Work request:
Copying each record below exactly is the whole task.

Data for this task:
══════

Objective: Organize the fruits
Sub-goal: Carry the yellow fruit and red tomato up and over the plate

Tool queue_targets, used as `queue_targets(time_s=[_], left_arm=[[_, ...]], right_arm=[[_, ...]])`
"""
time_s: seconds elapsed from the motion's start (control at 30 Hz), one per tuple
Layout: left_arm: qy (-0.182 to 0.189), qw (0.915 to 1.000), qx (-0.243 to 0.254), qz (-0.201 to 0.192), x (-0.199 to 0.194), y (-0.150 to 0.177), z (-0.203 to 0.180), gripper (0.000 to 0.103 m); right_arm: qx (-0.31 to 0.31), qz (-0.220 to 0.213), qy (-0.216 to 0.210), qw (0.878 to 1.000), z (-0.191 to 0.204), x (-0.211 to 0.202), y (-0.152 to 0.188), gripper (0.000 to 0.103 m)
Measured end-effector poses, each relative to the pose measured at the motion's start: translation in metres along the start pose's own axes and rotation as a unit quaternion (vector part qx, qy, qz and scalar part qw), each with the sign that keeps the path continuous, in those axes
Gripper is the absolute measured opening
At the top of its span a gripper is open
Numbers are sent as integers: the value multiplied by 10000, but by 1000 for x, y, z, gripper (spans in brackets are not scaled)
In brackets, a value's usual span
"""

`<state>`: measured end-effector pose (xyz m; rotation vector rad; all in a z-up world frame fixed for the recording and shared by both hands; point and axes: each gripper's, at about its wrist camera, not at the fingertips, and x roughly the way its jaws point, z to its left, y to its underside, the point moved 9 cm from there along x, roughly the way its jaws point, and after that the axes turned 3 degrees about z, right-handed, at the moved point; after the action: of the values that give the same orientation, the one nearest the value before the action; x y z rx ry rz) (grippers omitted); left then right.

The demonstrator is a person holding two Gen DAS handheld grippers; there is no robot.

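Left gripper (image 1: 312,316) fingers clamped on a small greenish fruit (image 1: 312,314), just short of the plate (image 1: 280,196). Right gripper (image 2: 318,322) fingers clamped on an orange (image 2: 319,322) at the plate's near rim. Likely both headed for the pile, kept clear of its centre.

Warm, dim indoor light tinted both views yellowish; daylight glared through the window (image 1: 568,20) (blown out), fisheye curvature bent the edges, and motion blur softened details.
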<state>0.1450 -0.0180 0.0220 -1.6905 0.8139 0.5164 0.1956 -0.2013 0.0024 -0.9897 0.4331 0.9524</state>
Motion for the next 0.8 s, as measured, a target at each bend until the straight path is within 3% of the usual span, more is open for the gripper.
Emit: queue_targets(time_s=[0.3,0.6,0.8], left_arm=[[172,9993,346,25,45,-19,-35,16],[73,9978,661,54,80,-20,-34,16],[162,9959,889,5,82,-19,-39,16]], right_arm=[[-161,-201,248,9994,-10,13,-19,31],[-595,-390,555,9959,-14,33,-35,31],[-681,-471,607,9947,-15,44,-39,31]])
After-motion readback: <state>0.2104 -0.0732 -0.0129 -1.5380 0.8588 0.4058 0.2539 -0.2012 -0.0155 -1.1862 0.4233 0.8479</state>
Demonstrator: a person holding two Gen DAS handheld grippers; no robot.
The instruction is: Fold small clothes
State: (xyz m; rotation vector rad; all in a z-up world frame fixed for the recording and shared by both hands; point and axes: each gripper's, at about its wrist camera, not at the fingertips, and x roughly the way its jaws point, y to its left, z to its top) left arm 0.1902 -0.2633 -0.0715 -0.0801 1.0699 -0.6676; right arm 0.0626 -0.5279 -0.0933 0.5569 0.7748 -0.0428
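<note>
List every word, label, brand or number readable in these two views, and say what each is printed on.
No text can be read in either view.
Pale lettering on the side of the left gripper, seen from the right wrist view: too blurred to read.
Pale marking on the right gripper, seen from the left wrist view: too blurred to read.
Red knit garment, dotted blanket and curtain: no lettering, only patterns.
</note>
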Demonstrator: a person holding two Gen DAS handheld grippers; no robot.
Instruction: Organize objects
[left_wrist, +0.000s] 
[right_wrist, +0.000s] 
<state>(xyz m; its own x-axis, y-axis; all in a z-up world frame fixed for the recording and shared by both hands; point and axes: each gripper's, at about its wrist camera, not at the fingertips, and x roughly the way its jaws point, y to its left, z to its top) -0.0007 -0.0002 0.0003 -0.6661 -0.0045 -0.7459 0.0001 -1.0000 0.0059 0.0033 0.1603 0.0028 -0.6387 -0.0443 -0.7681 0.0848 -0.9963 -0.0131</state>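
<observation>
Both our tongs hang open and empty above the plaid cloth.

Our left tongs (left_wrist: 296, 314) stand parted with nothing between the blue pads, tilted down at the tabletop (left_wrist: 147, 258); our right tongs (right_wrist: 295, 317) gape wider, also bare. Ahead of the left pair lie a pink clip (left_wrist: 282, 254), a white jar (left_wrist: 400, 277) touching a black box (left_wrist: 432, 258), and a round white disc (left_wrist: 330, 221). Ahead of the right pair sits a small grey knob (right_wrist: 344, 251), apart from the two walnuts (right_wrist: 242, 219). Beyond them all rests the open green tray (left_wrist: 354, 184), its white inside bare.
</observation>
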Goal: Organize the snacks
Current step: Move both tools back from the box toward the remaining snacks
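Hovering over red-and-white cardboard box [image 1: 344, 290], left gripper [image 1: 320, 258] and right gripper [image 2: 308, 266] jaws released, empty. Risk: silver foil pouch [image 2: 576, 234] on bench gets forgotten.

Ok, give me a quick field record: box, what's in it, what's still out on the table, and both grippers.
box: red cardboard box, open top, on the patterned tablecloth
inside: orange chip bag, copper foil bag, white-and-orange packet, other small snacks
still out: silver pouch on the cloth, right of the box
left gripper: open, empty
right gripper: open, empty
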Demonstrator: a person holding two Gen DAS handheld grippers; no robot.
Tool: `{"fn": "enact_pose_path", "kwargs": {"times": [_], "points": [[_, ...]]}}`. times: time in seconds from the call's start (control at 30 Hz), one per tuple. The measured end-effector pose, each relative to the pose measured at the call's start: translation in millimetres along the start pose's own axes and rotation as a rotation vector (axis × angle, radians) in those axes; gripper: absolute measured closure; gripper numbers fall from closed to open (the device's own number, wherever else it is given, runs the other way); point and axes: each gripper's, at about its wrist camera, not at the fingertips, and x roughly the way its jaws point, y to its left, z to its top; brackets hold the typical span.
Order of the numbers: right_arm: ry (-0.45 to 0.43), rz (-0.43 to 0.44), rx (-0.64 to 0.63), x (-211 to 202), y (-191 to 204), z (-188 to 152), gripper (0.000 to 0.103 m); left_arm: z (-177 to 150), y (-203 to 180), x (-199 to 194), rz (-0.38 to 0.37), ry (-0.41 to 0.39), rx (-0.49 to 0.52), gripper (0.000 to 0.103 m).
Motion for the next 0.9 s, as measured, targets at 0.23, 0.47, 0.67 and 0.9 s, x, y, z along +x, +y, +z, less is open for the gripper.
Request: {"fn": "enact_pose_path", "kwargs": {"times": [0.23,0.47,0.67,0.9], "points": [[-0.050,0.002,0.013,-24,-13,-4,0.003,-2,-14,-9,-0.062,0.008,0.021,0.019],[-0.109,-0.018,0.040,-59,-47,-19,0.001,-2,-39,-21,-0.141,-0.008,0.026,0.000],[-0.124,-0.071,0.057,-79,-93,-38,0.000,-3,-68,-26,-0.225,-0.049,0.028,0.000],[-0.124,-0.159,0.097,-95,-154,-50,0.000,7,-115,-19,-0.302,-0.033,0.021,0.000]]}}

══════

Reply to the task:
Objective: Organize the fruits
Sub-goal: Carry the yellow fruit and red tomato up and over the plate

Tool queue_targets, used as `queue_targets(time_s=[_], left_arm=[[_, ...]], right_arm=[[_, ...]])`
"""
time_s: seconds elapsed from the motion's start (control at 30 Hz), one per tuple
Layout: left_arm: qy (-0.182 to 0.189), qw (0.915 to 1.000), qx (-0.243 to 0.254), qz (-0.201 to 0.192), x (-0.199 to 0.194), y (-0.150 to 0.177), z (-0.203 to 0.180), gripper (0.000 to 0.103 m); right_arm: qx (-0.31 to 0.31), qz (-0.220 to 0.213), qy (-0.216 to 0.210), qw (0.878 to 1.000), z (-0.191 to 0.204), x (-0.211 to 0.202), y (-0.152 to 0.188), gripper (0.000 to 0.103 m)
Measured end-effector poses, each relative to the pose measured at the motion's start: translation in metres along the start pose's own axes and rotation as a unit quaternion (vector part qx, qy, qz and scalar part qw), each with the sign that keeps the path continuous, in those axes
Gripper is the absolute measured opening
At the top of its span a gripper is open
Numbers are sent as integers: the value multiplied by 10000, but by 1000 for x, y, z, gripper (spans in brackets are not scaled)
In brackets, a value's usual span
"""

`<state>`: measured end-effector pose (xyz m; rotation vector rad; all in a z-up world frame fixed for the recording and shared by both hands; point and axes: each gripper's, at about its wrist camera, not at the fingertips, and x roughly the way its jaws point, z to its left, y to its underside, the point moved 9 cm from there along x, roughly the way its jaws point, and after that the axes turned 3 degrees about z, right-handed, at the moved point; after the action: of the values that give the same orientation, the one nearest the value before the action; x y z rx ry rz) (grippers omitted); left then right.

The demonstrator is a person holding two Gen DAS handheld grippers; there is no robot.

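Left gripper (image 1: 312,316) fingers clamped on a small greenish fruit (image 1: 312,314), just short of the plate (image 1: 280,196). Right gripper (image 2: 318,322) fingers clamped on an orange (image 2: 319,322) at the plate's near rim. Likely both headed for the pile, kept clear of its centre.

Warm, dim indoor light tinted both views yellowish; daylight glared through the window (image 1: 568,20) (blown out), fisheye curvature bent the edges, and motion blur softened details.
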<state>0.1450 -0.0180 0.0220 -1.6905 0.8139 0.5164 0.1956 -0.2013 0.0024 -0.9897 0.4331 0.9524</state>
Motion for the next 0.8 s, as measured, a target at each bend until the straight path is within 3% of the usual span, more is open for the gripper.
Emit: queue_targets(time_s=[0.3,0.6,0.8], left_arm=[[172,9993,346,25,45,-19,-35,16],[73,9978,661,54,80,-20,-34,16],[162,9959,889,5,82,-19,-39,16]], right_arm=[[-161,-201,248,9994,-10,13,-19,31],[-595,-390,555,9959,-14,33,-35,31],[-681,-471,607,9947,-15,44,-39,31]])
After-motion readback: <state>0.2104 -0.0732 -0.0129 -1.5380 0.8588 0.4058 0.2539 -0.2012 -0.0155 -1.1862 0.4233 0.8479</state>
Demonstrator: a person holding two Gen DAS handheld grippers; no robot.
The instruction is: Fold small clothes
State: (xyz m; rotation vector rad; all in a z-up world frame fixed for the recording and shared by both hands; point and axes: each gripper's, at about its wrist camera, not at the fingertips, and x roughly the way its jaws point, y to its left, z to its top) left arm 0.1902 -0.2633 -0.0715 -0.0801 1.0699 -0.6676; right arm 0.0626 -0.5279 -0.0933 0.5569 0.7748 -0.0428
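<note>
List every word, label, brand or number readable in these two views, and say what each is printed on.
No text can be read in either view.
Pale lettering on the side of the left gripper, seen from the right wrist view: too blurred to read.
Pale marking on the right gripper, seen from the left wrist view: too blurred to read.
Red knit garment, dotted blanket and curtain: no lettering, only patterns.
</note>
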Demonstrator: a person holding two Gen DAS handheld grippers; no robot.
Instruction: Organize objects
[left_wrist, +0.000s] 
[right_wrist, +0.000s] 
<state>(xyz m; its own x-axis, y-axis; all in a z-up world frame fixed for the recording and shared by both hands; point and axes: each gripper's, at about its wrist camera, not at the fingertips, and x roughly the way its jaws point, y to its left, z to its top) -0.0007 -0.0002 0.0003 -0.6661 -0.0045 -0.7459 0.0001 -1.0000 0.0059 0.0033 0.1603 0.0028 -0.6387 -0.0443 -0.7681 0.0848 -0.9963 -0.0131</state>
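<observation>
Both our tongs hang open and empty above the plaid cloth.

Our left tongs (left_wrist: 296, 314) stand parted with nothing between the blue pads, tilted down at the tabletop (left_wrist: 147, 258); our right tongs (right_wrist: 295, 317) gape wider, also bare. Ahead of the left pair lie a pink clip (left_wrist: 282, 254), a white jar (left_wrist: 400, 277) touching a black box (left_wrist: 432, 258), and a round white disc (left_wrist: 330, 221). Ahead of the right pair sits a small grey knob (right_wrist: 344, 251), apart from the two walnuts (right_wrist: 242, 219). Beyond them all rests the open green tray (left_wrist: 354, 184), its white inside bare.
</observation>
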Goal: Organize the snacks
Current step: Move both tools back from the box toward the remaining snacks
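Hovering over red-and-white cardboard box [image 1: 344, 290], left gripper [image 1: 320, 258] and right gripper [image 2: 308, 266] jaws released, empty. Risk: silver foil pouch [image 2: 576, 234] on bench gets forgotten.

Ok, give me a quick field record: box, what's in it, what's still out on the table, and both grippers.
box: red cardboard box, open top, on the patterned tablecloth
inside: orange chip bag, copper foil bag, white-and-orange packet, other small snacks
still out: silver pouch on the cloth, right of the box
left gripper: open, empty
right gripper: open, empty
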Demonstrator: a person holding two Gen DAS handheld grippers; no robot.
Tool: `{"fn": "enact_pose_path", "kwargs": {"times": [_], "points": [[_, ...]]}}`. times: time in seconds from the call's start (control at 30 Hz), one per tuple. The measured end-effector pose, each relative to the pose measured at the call's start: translation in millimetres along the start pose's own axes and rotation as a rotation vector (axis × angle, radians) in those axes; gripper: absolute measured closure; gripper numbers fall from closed to open (the device's own number, wherever else it is given, runs the other way); point and axes: each gripper's, at about its wrist camera, not at the fingertips, and x roughly the way its jaws point, y to its left, z to its top; brackets hold the typical span.
Order of the numbers: right_arm: ry (-0.45 to 0.43), rz (-0.43 to 0.44), rx (-0.64 to 0.63), x (-211 to 202), y (-191 to 204), z (-188 to 152), gripper (0.000 to 0.103 m); left_arm: z (-177 to 150), y (-203 to 180), x (-199 to 194), rz (-0.38 to 0.37), ry (-0.41 to 0.39), rx (-0.49 to 0.52), gripper (0.000 to 0.103 m).
Motion for the next 0.9 s, as measured, targets at 0.23, 0.47, 0.67 and 0.9 s, x, y, z along +x, +y, +z, less is open for the gripper.
Request: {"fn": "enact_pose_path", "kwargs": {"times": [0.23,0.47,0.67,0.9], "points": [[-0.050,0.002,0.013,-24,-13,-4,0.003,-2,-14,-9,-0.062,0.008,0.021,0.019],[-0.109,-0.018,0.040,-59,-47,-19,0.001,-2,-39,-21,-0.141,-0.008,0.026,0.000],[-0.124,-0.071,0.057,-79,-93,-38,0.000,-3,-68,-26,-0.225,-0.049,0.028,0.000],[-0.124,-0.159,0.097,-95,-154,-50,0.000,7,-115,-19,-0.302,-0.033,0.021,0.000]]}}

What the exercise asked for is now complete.